▶ **DATA BELOW**:
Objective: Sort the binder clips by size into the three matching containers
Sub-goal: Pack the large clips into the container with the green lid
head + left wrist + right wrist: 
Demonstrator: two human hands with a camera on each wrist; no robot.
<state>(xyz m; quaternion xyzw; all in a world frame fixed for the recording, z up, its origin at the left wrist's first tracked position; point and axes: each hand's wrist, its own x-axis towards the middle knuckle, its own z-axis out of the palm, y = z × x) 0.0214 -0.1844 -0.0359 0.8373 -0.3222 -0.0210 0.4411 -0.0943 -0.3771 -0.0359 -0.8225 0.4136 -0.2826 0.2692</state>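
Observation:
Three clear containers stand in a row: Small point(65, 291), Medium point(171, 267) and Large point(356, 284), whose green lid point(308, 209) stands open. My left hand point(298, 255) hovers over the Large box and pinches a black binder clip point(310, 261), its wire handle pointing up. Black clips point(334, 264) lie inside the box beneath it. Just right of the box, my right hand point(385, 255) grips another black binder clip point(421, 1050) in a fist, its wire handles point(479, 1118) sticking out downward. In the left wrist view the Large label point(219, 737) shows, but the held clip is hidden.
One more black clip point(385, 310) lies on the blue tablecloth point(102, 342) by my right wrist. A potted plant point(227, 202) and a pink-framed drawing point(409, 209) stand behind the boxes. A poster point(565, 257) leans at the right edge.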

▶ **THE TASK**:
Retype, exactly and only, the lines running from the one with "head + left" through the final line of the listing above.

▶ **REPLY**:
head + left wrist + right wrist: 
Demonstrator: two human hands with a camera on each wrist; no robot.
<state>(xyz m; quaternion xyzw; all in a world frame fixed for the recording, z up, its origin at the left wrist's first tracked position; point and axes: each hand's wrist, its own x-axis towards the middle knuckle, its own z-axis out of the palm, y = z × x) 0.0214 -0.1844 -0.0359 0.8373 -0.3222 -0.0210 0.4411 -0.0943 -0.3771 -0.0359 -0.8225 0.4136 -0.2826 0.2692</state>
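Observation:
Three clear containers stand in a row: Small point(65, 291), Medium point(171, 267) and Large point(356, 284), whose green lid point(308, 209) stands open. My left hand point(298, 255) hovers over the Large box and pinches a black binder clip point(310, 261), its wire handle pointing up. Black clips point(334, 264) lie inside the box beneath it. Just right of the box, my right hand point(385, 255) grips another black binder clip point(421, 1050) in a fist, its wire handles point(479, 1118) sticking out downward. In the left wrist view the Large label point(219, 737) shows, but the held clip is hidden.
One more black clip point(385, 310) lies on the blue tablecloth point(102, 342) by my right wrist. A potted plant point(227, 202) and a pink-framed drawing point(409, 209) stand behind the boxes. A poster point(565, 257) leans at the right edge.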

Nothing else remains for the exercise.